Leading up to that decision, the DOJ had been using the statute in a context totally unrelated to its original intent and purpose.
The statute was enacted shortly after the Enron scandal of the early 2000s to provide oversight into fraud and corruption within the accounting industry.
The law’s originators never conceived of its use in a presidential certification process, much less against peaceful demonstrators who simply exercised their First Amendment rights to protest a contested election.
Nevertheless, radical lawyers within the DOJ, abetted by outside lawfare groups, took it upon themselves to completely pervert the statute’s meaning.
Rather than fighting accounting fraud, it was now being weaponized by vindictive, bad-faith actors within the DOJ to deny J6 political prisoners of fundamental rights, and in many cases, imprison them with cruel and unusually long sentences.
The statute’s vague wording that was the focus of much of the Supreme Court’s decision in Fischer had previously given the DOJ convenient cover to stretch its construction to absurd lengths.
This is how a statute enacted to limit the tampering of evidence to protect whistleblowers in a proceeding for accounting fraud became twisted and applied in a completely foreign area – namely, the context of punishing J6 defendants.
Much of the oral argument centered on this glaring problem: how a statute that was designed very clearly in one area was being weaponized to crack down on political dissidents.

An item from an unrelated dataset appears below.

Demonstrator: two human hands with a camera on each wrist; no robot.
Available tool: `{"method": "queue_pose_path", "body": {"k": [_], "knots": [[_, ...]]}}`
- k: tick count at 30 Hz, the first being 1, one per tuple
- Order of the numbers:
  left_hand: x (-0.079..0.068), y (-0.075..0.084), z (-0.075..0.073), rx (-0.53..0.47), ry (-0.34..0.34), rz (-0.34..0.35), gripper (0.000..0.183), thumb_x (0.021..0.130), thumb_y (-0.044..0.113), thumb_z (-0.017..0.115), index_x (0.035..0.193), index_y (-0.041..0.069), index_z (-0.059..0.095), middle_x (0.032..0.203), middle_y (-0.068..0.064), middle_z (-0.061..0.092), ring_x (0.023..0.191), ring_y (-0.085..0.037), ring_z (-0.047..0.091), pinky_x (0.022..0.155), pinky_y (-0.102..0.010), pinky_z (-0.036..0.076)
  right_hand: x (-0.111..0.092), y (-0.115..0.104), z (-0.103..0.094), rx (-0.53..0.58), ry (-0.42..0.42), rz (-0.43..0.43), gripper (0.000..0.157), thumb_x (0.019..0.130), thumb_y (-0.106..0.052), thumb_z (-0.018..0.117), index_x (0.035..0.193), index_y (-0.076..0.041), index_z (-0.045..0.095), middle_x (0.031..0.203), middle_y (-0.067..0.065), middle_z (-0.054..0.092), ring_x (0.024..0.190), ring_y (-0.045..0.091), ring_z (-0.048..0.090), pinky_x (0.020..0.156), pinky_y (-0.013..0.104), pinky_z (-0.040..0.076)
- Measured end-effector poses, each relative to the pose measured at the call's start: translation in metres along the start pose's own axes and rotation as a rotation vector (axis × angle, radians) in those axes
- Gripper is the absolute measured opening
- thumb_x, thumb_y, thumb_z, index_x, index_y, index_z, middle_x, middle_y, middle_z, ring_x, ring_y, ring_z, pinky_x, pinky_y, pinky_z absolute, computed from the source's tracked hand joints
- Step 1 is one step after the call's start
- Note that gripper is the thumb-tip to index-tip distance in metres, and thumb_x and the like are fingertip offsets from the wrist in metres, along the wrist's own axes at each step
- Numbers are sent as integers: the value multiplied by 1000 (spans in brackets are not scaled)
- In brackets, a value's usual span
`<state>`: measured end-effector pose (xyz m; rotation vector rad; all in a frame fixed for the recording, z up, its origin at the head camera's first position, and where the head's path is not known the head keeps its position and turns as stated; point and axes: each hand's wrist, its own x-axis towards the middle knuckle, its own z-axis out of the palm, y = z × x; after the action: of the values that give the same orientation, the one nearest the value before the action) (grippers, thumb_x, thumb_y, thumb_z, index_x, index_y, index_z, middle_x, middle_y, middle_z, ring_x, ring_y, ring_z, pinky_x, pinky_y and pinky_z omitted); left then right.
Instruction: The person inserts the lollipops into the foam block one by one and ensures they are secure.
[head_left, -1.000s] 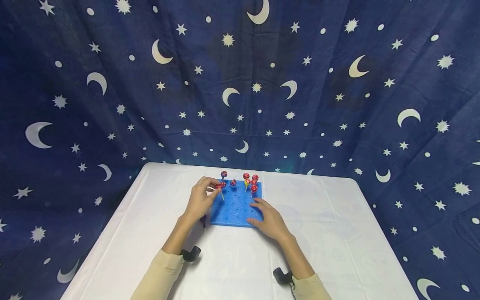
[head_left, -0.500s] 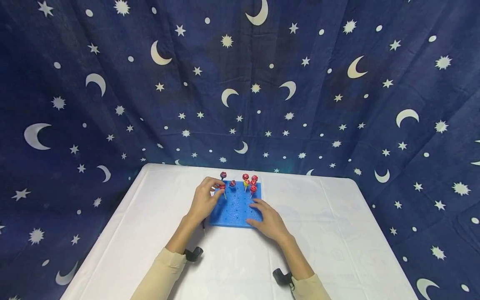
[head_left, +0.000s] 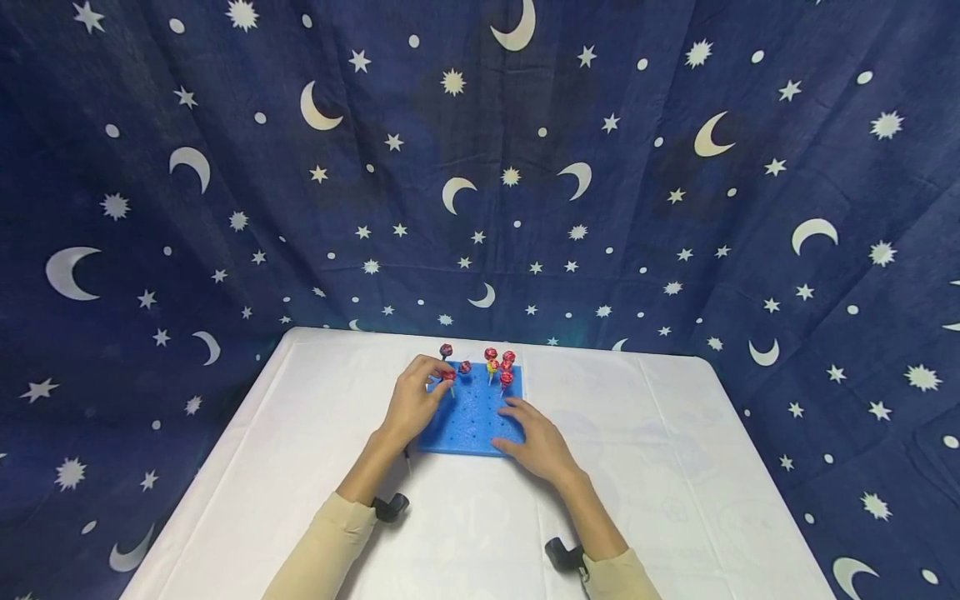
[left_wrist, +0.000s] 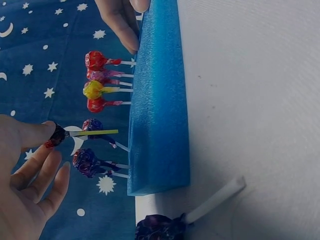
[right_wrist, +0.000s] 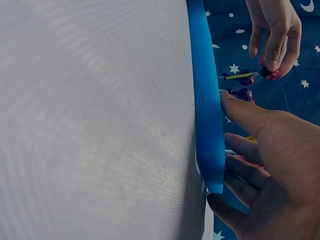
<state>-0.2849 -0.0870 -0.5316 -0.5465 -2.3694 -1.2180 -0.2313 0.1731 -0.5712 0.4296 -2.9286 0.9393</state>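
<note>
A blue foam board [head_left: 465, 421] with rows of small holes lies on the table. My left hand [head_left: 411, 404] pinches a lollipop [left_wrist: 56, 136] by its dark red wrapped head, between thumb and fingers. Its yellow stick [left_wrist: 102, 132] points down, the tip apart from the board in the left wrist view. Dark purple lollipops [left_wrist: 86, 162] stand in the board's left part. Toward its back right stand several more, including a yellow lollipop [left_wrist: 93, 90] and a red lollipop [left_wrist: 95, 61]. My right hand [head_left: 540, 442] rests at the board's right side, fingers spread and slightly bent, holding no lollipop.
A dark-wrapped lollipop [left_wrist: 160, 227] with a white stick lies on the white tablecloth [head_left: 660, 467], just left of the board and partly behind my left wrist in the head view. A dark blue curtain [head_left: 420, 192] with moons and stars hangs behind the table.
My left hand has moved slightly right over the board, carrying the pinched lollipop. My right hand stays in nearly the same place.
</note>
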Motion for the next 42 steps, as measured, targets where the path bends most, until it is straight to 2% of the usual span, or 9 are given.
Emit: {"method": "queue_pose_path", "body": {"k": [11,21,31,38,42], "knots": [[0,-3,5,33,-18,-4,17,92,5,80,106,12,75,109,-2,66,97,-21,69,86,-38,60,0,-1,1,1,5,1,58,92,-45,79,143,-21,64,159,2,50,149,32,43,119,57,38],[-1,-7,11,49,-3,8,17,91,4,80,105,12,75,108,-1,66,95,-19,68,83,-38,59,-1,0,0,1,-3,6,59,92,-46,79,143,-22,64,159,2,49,149,31,42,119,57,38],[-3,-12,15,54,-24,-5,17,91,4,80,106,11,75,110,-2,65,96,-21,69,85,-37,61,0,1,1,-8,9,-8,58,93,-46,79,143,-21,64,159,3,49,149,31,43,119,56,39],[-5,-14,16,58,-18,8,18,90,1,80,105,10,76,108,-2,63,93,-26,67,78,-36,58,0,2,1,-2,5,-12,58,93,-47,78,143,-22,64,159,2,49,149,30,43,119,55,39],[-5,-13,16,68,-32,1,19,91,1,80,107,10,76,109,-3,63,93,-24,65,78,-34,57,0,1,1,1,8,-22,58,93,-46,79,143,-20,64,159,4,50,149,32,43,119,56,39]]}}
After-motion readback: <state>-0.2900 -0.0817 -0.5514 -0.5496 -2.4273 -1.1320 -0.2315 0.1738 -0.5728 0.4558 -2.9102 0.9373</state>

Justice Thomas asked this question point blank to Biden’s Solicitor General: “Has the Government applied this provision to other protests in the past and has this been the Government’s position throughout the lifespan of the statute?”
The obvious answer, of course, is no – which the SG did finally admit after waffling back and forth with the Justice.

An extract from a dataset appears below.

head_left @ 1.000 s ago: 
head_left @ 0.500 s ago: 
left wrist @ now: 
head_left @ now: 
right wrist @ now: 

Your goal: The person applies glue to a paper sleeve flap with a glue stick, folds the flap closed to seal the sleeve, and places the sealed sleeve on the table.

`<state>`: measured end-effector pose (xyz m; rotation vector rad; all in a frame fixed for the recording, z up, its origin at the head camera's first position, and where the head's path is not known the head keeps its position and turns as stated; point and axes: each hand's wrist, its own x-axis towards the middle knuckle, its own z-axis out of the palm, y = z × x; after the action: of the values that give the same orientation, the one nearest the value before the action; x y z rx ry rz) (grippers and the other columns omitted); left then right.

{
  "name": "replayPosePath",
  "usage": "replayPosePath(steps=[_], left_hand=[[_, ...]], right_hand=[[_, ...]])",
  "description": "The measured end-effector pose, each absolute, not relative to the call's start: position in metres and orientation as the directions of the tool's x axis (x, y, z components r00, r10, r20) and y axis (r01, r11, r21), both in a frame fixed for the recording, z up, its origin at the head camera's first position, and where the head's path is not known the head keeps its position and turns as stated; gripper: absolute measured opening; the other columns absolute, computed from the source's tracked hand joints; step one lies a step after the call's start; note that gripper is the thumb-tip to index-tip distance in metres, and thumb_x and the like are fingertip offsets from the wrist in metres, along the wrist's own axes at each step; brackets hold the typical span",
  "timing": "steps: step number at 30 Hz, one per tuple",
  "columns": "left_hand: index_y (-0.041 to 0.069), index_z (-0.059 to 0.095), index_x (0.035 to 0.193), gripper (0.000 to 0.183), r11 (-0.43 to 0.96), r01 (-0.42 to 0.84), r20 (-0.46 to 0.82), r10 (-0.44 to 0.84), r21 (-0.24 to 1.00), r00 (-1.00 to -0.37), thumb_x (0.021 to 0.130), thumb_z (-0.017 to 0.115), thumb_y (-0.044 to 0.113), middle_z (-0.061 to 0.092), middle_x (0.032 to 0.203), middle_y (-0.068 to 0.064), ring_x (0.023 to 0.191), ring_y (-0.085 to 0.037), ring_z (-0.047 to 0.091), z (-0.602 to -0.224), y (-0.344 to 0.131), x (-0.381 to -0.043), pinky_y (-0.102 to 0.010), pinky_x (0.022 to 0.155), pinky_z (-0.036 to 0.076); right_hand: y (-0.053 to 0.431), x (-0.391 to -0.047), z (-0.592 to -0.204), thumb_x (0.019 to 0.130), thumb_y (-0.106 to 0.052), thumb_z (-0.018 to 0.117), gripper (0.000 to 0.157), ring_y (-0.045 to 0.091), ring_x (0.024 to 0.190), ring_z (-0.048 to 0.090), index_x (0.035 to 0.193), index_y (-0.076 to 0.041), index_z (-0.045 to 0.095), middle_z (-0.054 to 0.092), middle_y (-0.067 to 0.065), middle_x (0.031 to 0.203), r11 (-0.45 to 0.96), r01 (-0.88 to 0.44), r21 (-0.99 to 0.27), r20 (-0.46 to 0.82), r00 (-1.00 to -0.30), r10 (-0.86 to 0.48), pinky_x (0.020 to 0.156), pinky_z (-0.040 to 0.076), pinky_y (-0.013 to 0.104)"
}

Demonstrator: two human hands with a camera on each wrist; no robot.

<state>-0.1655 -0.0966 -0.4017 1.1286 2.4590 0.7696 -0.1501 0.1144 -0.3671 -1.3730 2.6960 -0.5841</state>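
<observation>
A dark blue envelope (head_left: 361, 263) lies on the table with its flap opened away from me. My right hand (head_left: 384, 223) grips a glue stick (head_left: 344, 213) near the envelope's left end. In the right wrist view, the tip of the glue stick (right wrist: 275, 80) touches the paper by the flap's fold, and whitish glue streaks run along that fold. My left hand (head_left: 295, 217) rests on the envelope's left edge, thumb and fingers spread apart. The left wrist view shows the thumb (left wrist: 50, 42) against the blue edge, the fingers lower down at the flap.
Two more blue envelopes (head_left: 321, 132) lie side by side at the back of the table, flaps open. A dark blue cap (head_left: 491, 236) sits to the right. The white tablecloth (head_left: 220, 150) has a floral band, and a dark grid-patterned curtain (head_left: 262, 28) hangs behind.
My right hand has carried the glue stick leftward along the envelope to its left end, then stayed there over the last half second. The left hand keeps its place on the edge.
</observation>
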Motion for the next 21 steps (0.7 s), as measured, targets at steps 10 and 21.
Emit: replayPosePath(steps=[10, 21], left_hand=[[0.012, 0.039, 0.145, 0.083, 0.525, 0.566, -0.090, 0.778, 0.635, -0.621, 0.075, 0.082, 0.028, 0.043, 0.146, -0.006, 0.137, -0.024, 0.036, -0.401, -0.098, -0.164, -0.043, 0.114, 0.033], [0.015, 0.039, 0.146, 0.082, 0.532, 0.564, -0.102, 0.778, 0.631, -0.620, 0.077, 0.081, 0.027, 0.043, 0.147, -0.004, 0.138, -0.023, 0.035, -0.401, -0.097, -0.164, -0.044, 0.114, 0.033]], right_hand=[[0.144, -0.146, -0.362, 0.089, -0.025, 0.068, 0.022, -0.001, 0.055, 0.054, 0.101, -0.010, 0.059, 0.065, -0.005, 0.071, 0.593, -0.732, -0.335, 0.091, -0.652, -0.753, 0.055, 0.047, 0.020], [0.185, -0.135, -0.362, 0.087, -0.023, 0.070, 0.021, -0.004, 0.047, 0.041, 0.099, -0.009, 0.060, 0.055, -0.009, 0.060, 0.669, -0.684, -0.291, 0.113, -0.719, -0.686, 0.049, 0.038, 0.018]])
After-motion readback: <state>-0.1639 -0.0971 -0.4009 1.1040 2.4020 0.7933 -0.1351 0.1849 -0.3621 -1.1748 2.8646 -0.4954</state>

However, that minor oversight not stop the DOJ from marching forward with its prosecution – which it did with shameless abandonment against hundreds of political demonstrators.

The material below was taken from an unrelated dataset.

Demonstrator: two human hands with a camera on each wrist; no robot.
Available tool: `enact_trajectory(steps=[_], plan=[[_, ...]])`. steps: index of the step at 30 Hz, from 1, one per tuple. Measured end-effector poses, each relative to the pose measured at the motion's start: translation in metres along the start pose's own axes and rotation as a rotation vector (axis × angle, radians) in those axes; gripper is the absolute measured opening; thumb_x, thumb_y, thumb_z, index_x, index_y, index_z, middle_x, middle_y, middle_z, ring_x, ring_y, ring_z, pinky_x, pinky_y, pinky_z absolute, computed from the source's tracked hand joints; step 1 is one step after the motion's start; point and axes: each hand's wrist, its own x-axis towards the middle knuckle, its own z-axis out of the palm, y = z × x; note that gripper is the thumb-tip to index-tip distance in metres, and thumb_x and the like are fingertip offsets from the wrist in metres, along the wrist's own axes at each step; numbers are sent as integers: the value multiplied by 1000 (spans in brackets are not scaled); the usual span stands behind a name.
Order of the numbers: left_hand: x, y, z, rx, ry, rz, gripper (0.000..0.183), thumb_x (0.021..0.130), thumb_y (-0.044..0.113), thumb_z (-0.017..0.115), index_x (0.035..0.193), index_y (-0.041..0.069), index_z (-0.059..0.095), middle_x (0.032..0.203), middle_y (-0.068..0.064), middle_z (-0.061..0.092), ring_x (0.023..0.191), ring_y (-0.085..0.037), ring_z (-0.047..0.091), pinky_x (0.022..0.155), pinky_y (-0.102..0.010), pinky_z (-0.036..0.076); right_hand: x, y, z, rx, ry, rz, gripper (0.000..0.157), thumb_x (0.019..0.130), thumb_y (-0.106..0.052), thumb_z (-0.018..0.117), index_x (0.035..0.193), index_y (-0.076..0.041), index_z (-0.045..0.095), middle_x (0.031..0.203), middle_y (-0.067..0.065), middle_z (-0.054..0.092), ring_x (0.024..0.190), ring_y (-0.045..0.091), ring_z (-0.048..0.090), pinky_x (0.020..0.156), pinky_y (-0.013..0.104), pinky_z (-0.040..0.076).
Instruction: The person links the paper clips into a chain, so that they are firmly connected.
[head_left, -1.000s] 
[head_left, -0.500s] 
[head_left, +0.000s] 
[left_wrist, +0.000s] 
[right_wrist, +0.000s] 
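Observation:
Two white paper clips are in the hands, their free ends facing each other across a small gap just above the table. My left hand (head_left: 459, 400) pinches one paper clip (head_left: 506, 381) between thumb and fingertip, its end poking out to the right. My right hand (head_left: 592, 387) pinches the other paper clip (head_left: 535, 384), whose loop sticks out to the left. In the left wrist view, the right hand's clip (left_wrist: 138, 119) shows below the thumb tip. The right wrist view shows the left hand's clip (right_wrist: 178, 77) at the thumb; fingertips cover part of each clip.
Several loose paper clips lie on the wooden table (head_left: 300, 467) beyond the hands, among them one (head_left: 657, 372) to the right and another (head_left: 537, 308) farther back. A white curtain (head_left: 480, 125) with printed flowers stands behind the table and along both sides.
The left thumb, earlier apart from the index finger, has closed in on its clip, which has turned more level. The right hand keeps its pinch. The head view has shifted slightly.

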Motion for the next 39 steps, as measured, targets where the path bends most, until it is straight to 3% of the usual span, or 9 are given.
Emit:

This included many who never touched a police officer nor even broke a window, a group that includes President Trump.
In fact, the government’s arguments for using the statute against J6ers were so ridiculous that even Justice Ketanji Brown Jackson, Biden’s only Supreme Court nominee, found it problematic and sided with the 6-3 majority.
Jackson is no moderate: she is a true believer in the Progressive cause. She admitted as much in her decision, maintaining that the January 6th protest constituted a political insurrection, even though there was no realistic chance that any of those protesters had the intent, much less means, to overthrow the government.
The whole thing was a lie made up by mainstream media outlets like the NY Times, Washington Post, and MSNBC.
That even Justice Jackson could, to her credit, readily identify the deep errors in the Government’s argument demonstrates just how ridiculous the Government’s whole cockamamie scheme was.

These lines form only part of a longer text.